What the task requires:
All of the data should be restated word for word.
★ ★ ★ ★ ★ ★ ★
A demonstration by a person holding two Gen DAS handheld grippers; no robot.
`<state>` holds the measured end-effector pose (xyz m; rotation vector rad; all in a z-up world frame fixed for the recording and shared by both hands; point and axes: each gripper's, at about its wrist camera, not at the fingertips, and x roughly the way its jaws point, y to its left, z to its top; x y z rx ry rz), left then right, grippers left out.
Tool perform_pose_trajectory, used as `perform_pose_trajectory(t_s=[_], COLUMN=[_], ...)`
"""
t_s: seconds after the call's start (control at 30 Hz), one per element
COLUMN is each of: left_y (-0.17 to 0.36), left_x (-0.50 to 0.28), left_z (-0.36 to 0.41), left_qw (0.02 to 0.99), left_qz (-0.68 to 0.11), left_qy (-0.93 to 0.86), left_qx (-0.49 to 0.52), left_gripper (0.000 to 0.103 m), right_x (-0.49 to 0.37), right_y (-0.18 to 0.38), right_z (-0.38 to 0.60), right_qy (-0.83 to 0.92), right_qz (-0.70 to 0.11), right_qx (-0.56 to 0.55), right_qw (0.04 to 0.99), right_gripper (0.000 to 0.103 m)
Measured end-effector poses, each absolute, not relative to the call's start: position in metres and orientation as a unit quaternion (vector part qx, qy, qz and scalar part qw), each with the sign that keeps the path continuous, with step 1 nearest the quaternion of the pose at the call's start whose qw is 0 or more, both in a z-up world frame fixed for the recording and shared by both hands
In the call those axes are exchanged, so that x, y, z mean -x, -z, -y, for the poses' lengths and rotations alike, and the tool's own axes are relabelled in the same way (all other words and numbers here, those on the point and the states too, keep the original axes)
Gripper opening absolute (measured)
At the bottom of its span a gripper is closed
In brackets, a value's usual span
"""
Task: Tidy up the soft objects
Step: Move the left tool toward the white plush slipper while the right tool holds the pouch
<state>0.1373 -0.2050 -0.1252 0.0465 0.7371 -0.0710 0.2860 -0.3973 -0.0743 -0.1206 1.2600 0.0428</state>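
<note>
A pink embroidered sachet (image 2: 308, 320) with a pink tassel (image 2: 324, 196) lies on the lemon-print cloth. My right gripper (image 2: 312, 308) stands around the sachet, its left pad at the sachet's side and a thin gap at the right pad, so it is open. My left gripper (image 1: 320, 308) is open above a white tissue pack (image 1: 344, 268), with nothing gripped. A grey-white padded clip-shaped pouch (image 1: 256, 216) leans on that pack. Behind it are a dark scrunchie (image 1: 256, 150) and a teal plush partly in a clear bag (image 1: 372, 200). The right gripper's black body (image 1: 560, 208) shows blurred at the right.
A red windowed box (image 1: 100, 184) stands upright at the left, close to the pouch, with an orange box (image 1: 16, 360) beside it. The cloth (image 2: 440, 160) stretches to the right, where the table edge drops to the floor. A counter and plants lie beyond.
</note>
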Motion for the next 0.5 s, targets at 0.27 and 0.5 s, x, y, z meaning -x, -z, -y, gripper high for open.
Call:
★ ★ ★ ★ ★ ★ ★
Output:
A demonstration by a person holding two Gen DAS handheld grippers; no robot.
`<state>` holds the measured end-effector pose (xyz m; rotation vector rad; all in a z-up world frame fixed for the recording and shared by both hands; point and axes: each gripper's, at about its wrist camera, not at the fingertips, and x roughly the way its jaws point, y to its left, z to its top; x y z rx ry rz), left then right, grippers left out.
Tool perform_pose_trajectory, used as `perform_pose_trajectory(t_s=[_], COLUMN=[_], ...)`
"""
t_s: seconds after the call's start (control at 30 Hz), one per element
COLUMN is each of: left_y (-0.17 to 0.36), left_x (-0.50 to 0.28), left_z (-0.36 to 0.41), left_qw (0.02 to 0.99), left_qz (-0.68 to 0.11), left_qy (-0.93 to 0.86), left_qx (-0.49 to 0.52), left_gripper (0.000 to 0.103 m), right_x (-0.49 to 0.37), right_y (-0.18 to 0.38), right_z (-0.38 to 0.60), right_qy (-0.83 to 0.92), right_qz (-0.70 to 0.11), right_qx (-0.56 to 0.55), right_qw (0.04 to 0.99), right_gripper (0.000 to 0.103 m)
Measured end-effector poses, each absolute, not relative to the call's start: position in metres and orientation as a unit quaternion (vector part qx, qy, qz and scalar part qw), each with the sign that keeps the path continuous, with step 1 nearest the quaternion of the pose at the call's start whose qw is 0 or more, both in a z-up world frame fixed for the recording and shared by both hands
In the call those axes are exchanged, so that x, y, z mean -x, -z, -y, for the poses' lengths and rotations alike, and the tool's own axes are relabelled in the same way (all other words and numbers here, those on the point and the states too, keep the original axes)
Gripper opening absolute (measured)
At the bottom of its span a gripper is closed
In brackets, a value's usual span
"""
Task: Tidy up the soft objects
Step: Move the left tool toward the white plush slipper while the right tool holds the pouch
<state>0.1373 -0.2050 -0.1252 0.0465 0.7371 -0.0710 0.2860 -0.3973 -0.0743 -0.1206 1.2600 0.0428</state>
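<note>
A pink embroidered sachet (image 2: 308, 320) with a pink tassel (image 2: 324, 196) lies on the lemon-print cloth. My right gripper (image 2: 312, 308) stands around the sachet, its left pad at the sachet's side and a thin gap at the right pad, so it is open. My left gripper (image 1: 320, 308) is open above a white tissue pack (image 1: 344, 268), with nothing gripped. A grey-white padded clip-shaped pouch (image 1: 256, 216) leans on that pack. Behind it are a dark scrunchie (image 1: 256, 150) and a teal plush partly in a clear bag (image 1: 372, 200). The right gripper's black body (image 1: 560, 208) shows blurred at the right.
A red windowed box (image 1: 100, 184) stands upright at the left, close to the pouch, with an orange box (image 1: 16, 360) beside it. The cloth (image 2: 440, 160) stretches to the right, where the table edge drops to the floor. A counter and plants lie beyond.
</note>
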Motion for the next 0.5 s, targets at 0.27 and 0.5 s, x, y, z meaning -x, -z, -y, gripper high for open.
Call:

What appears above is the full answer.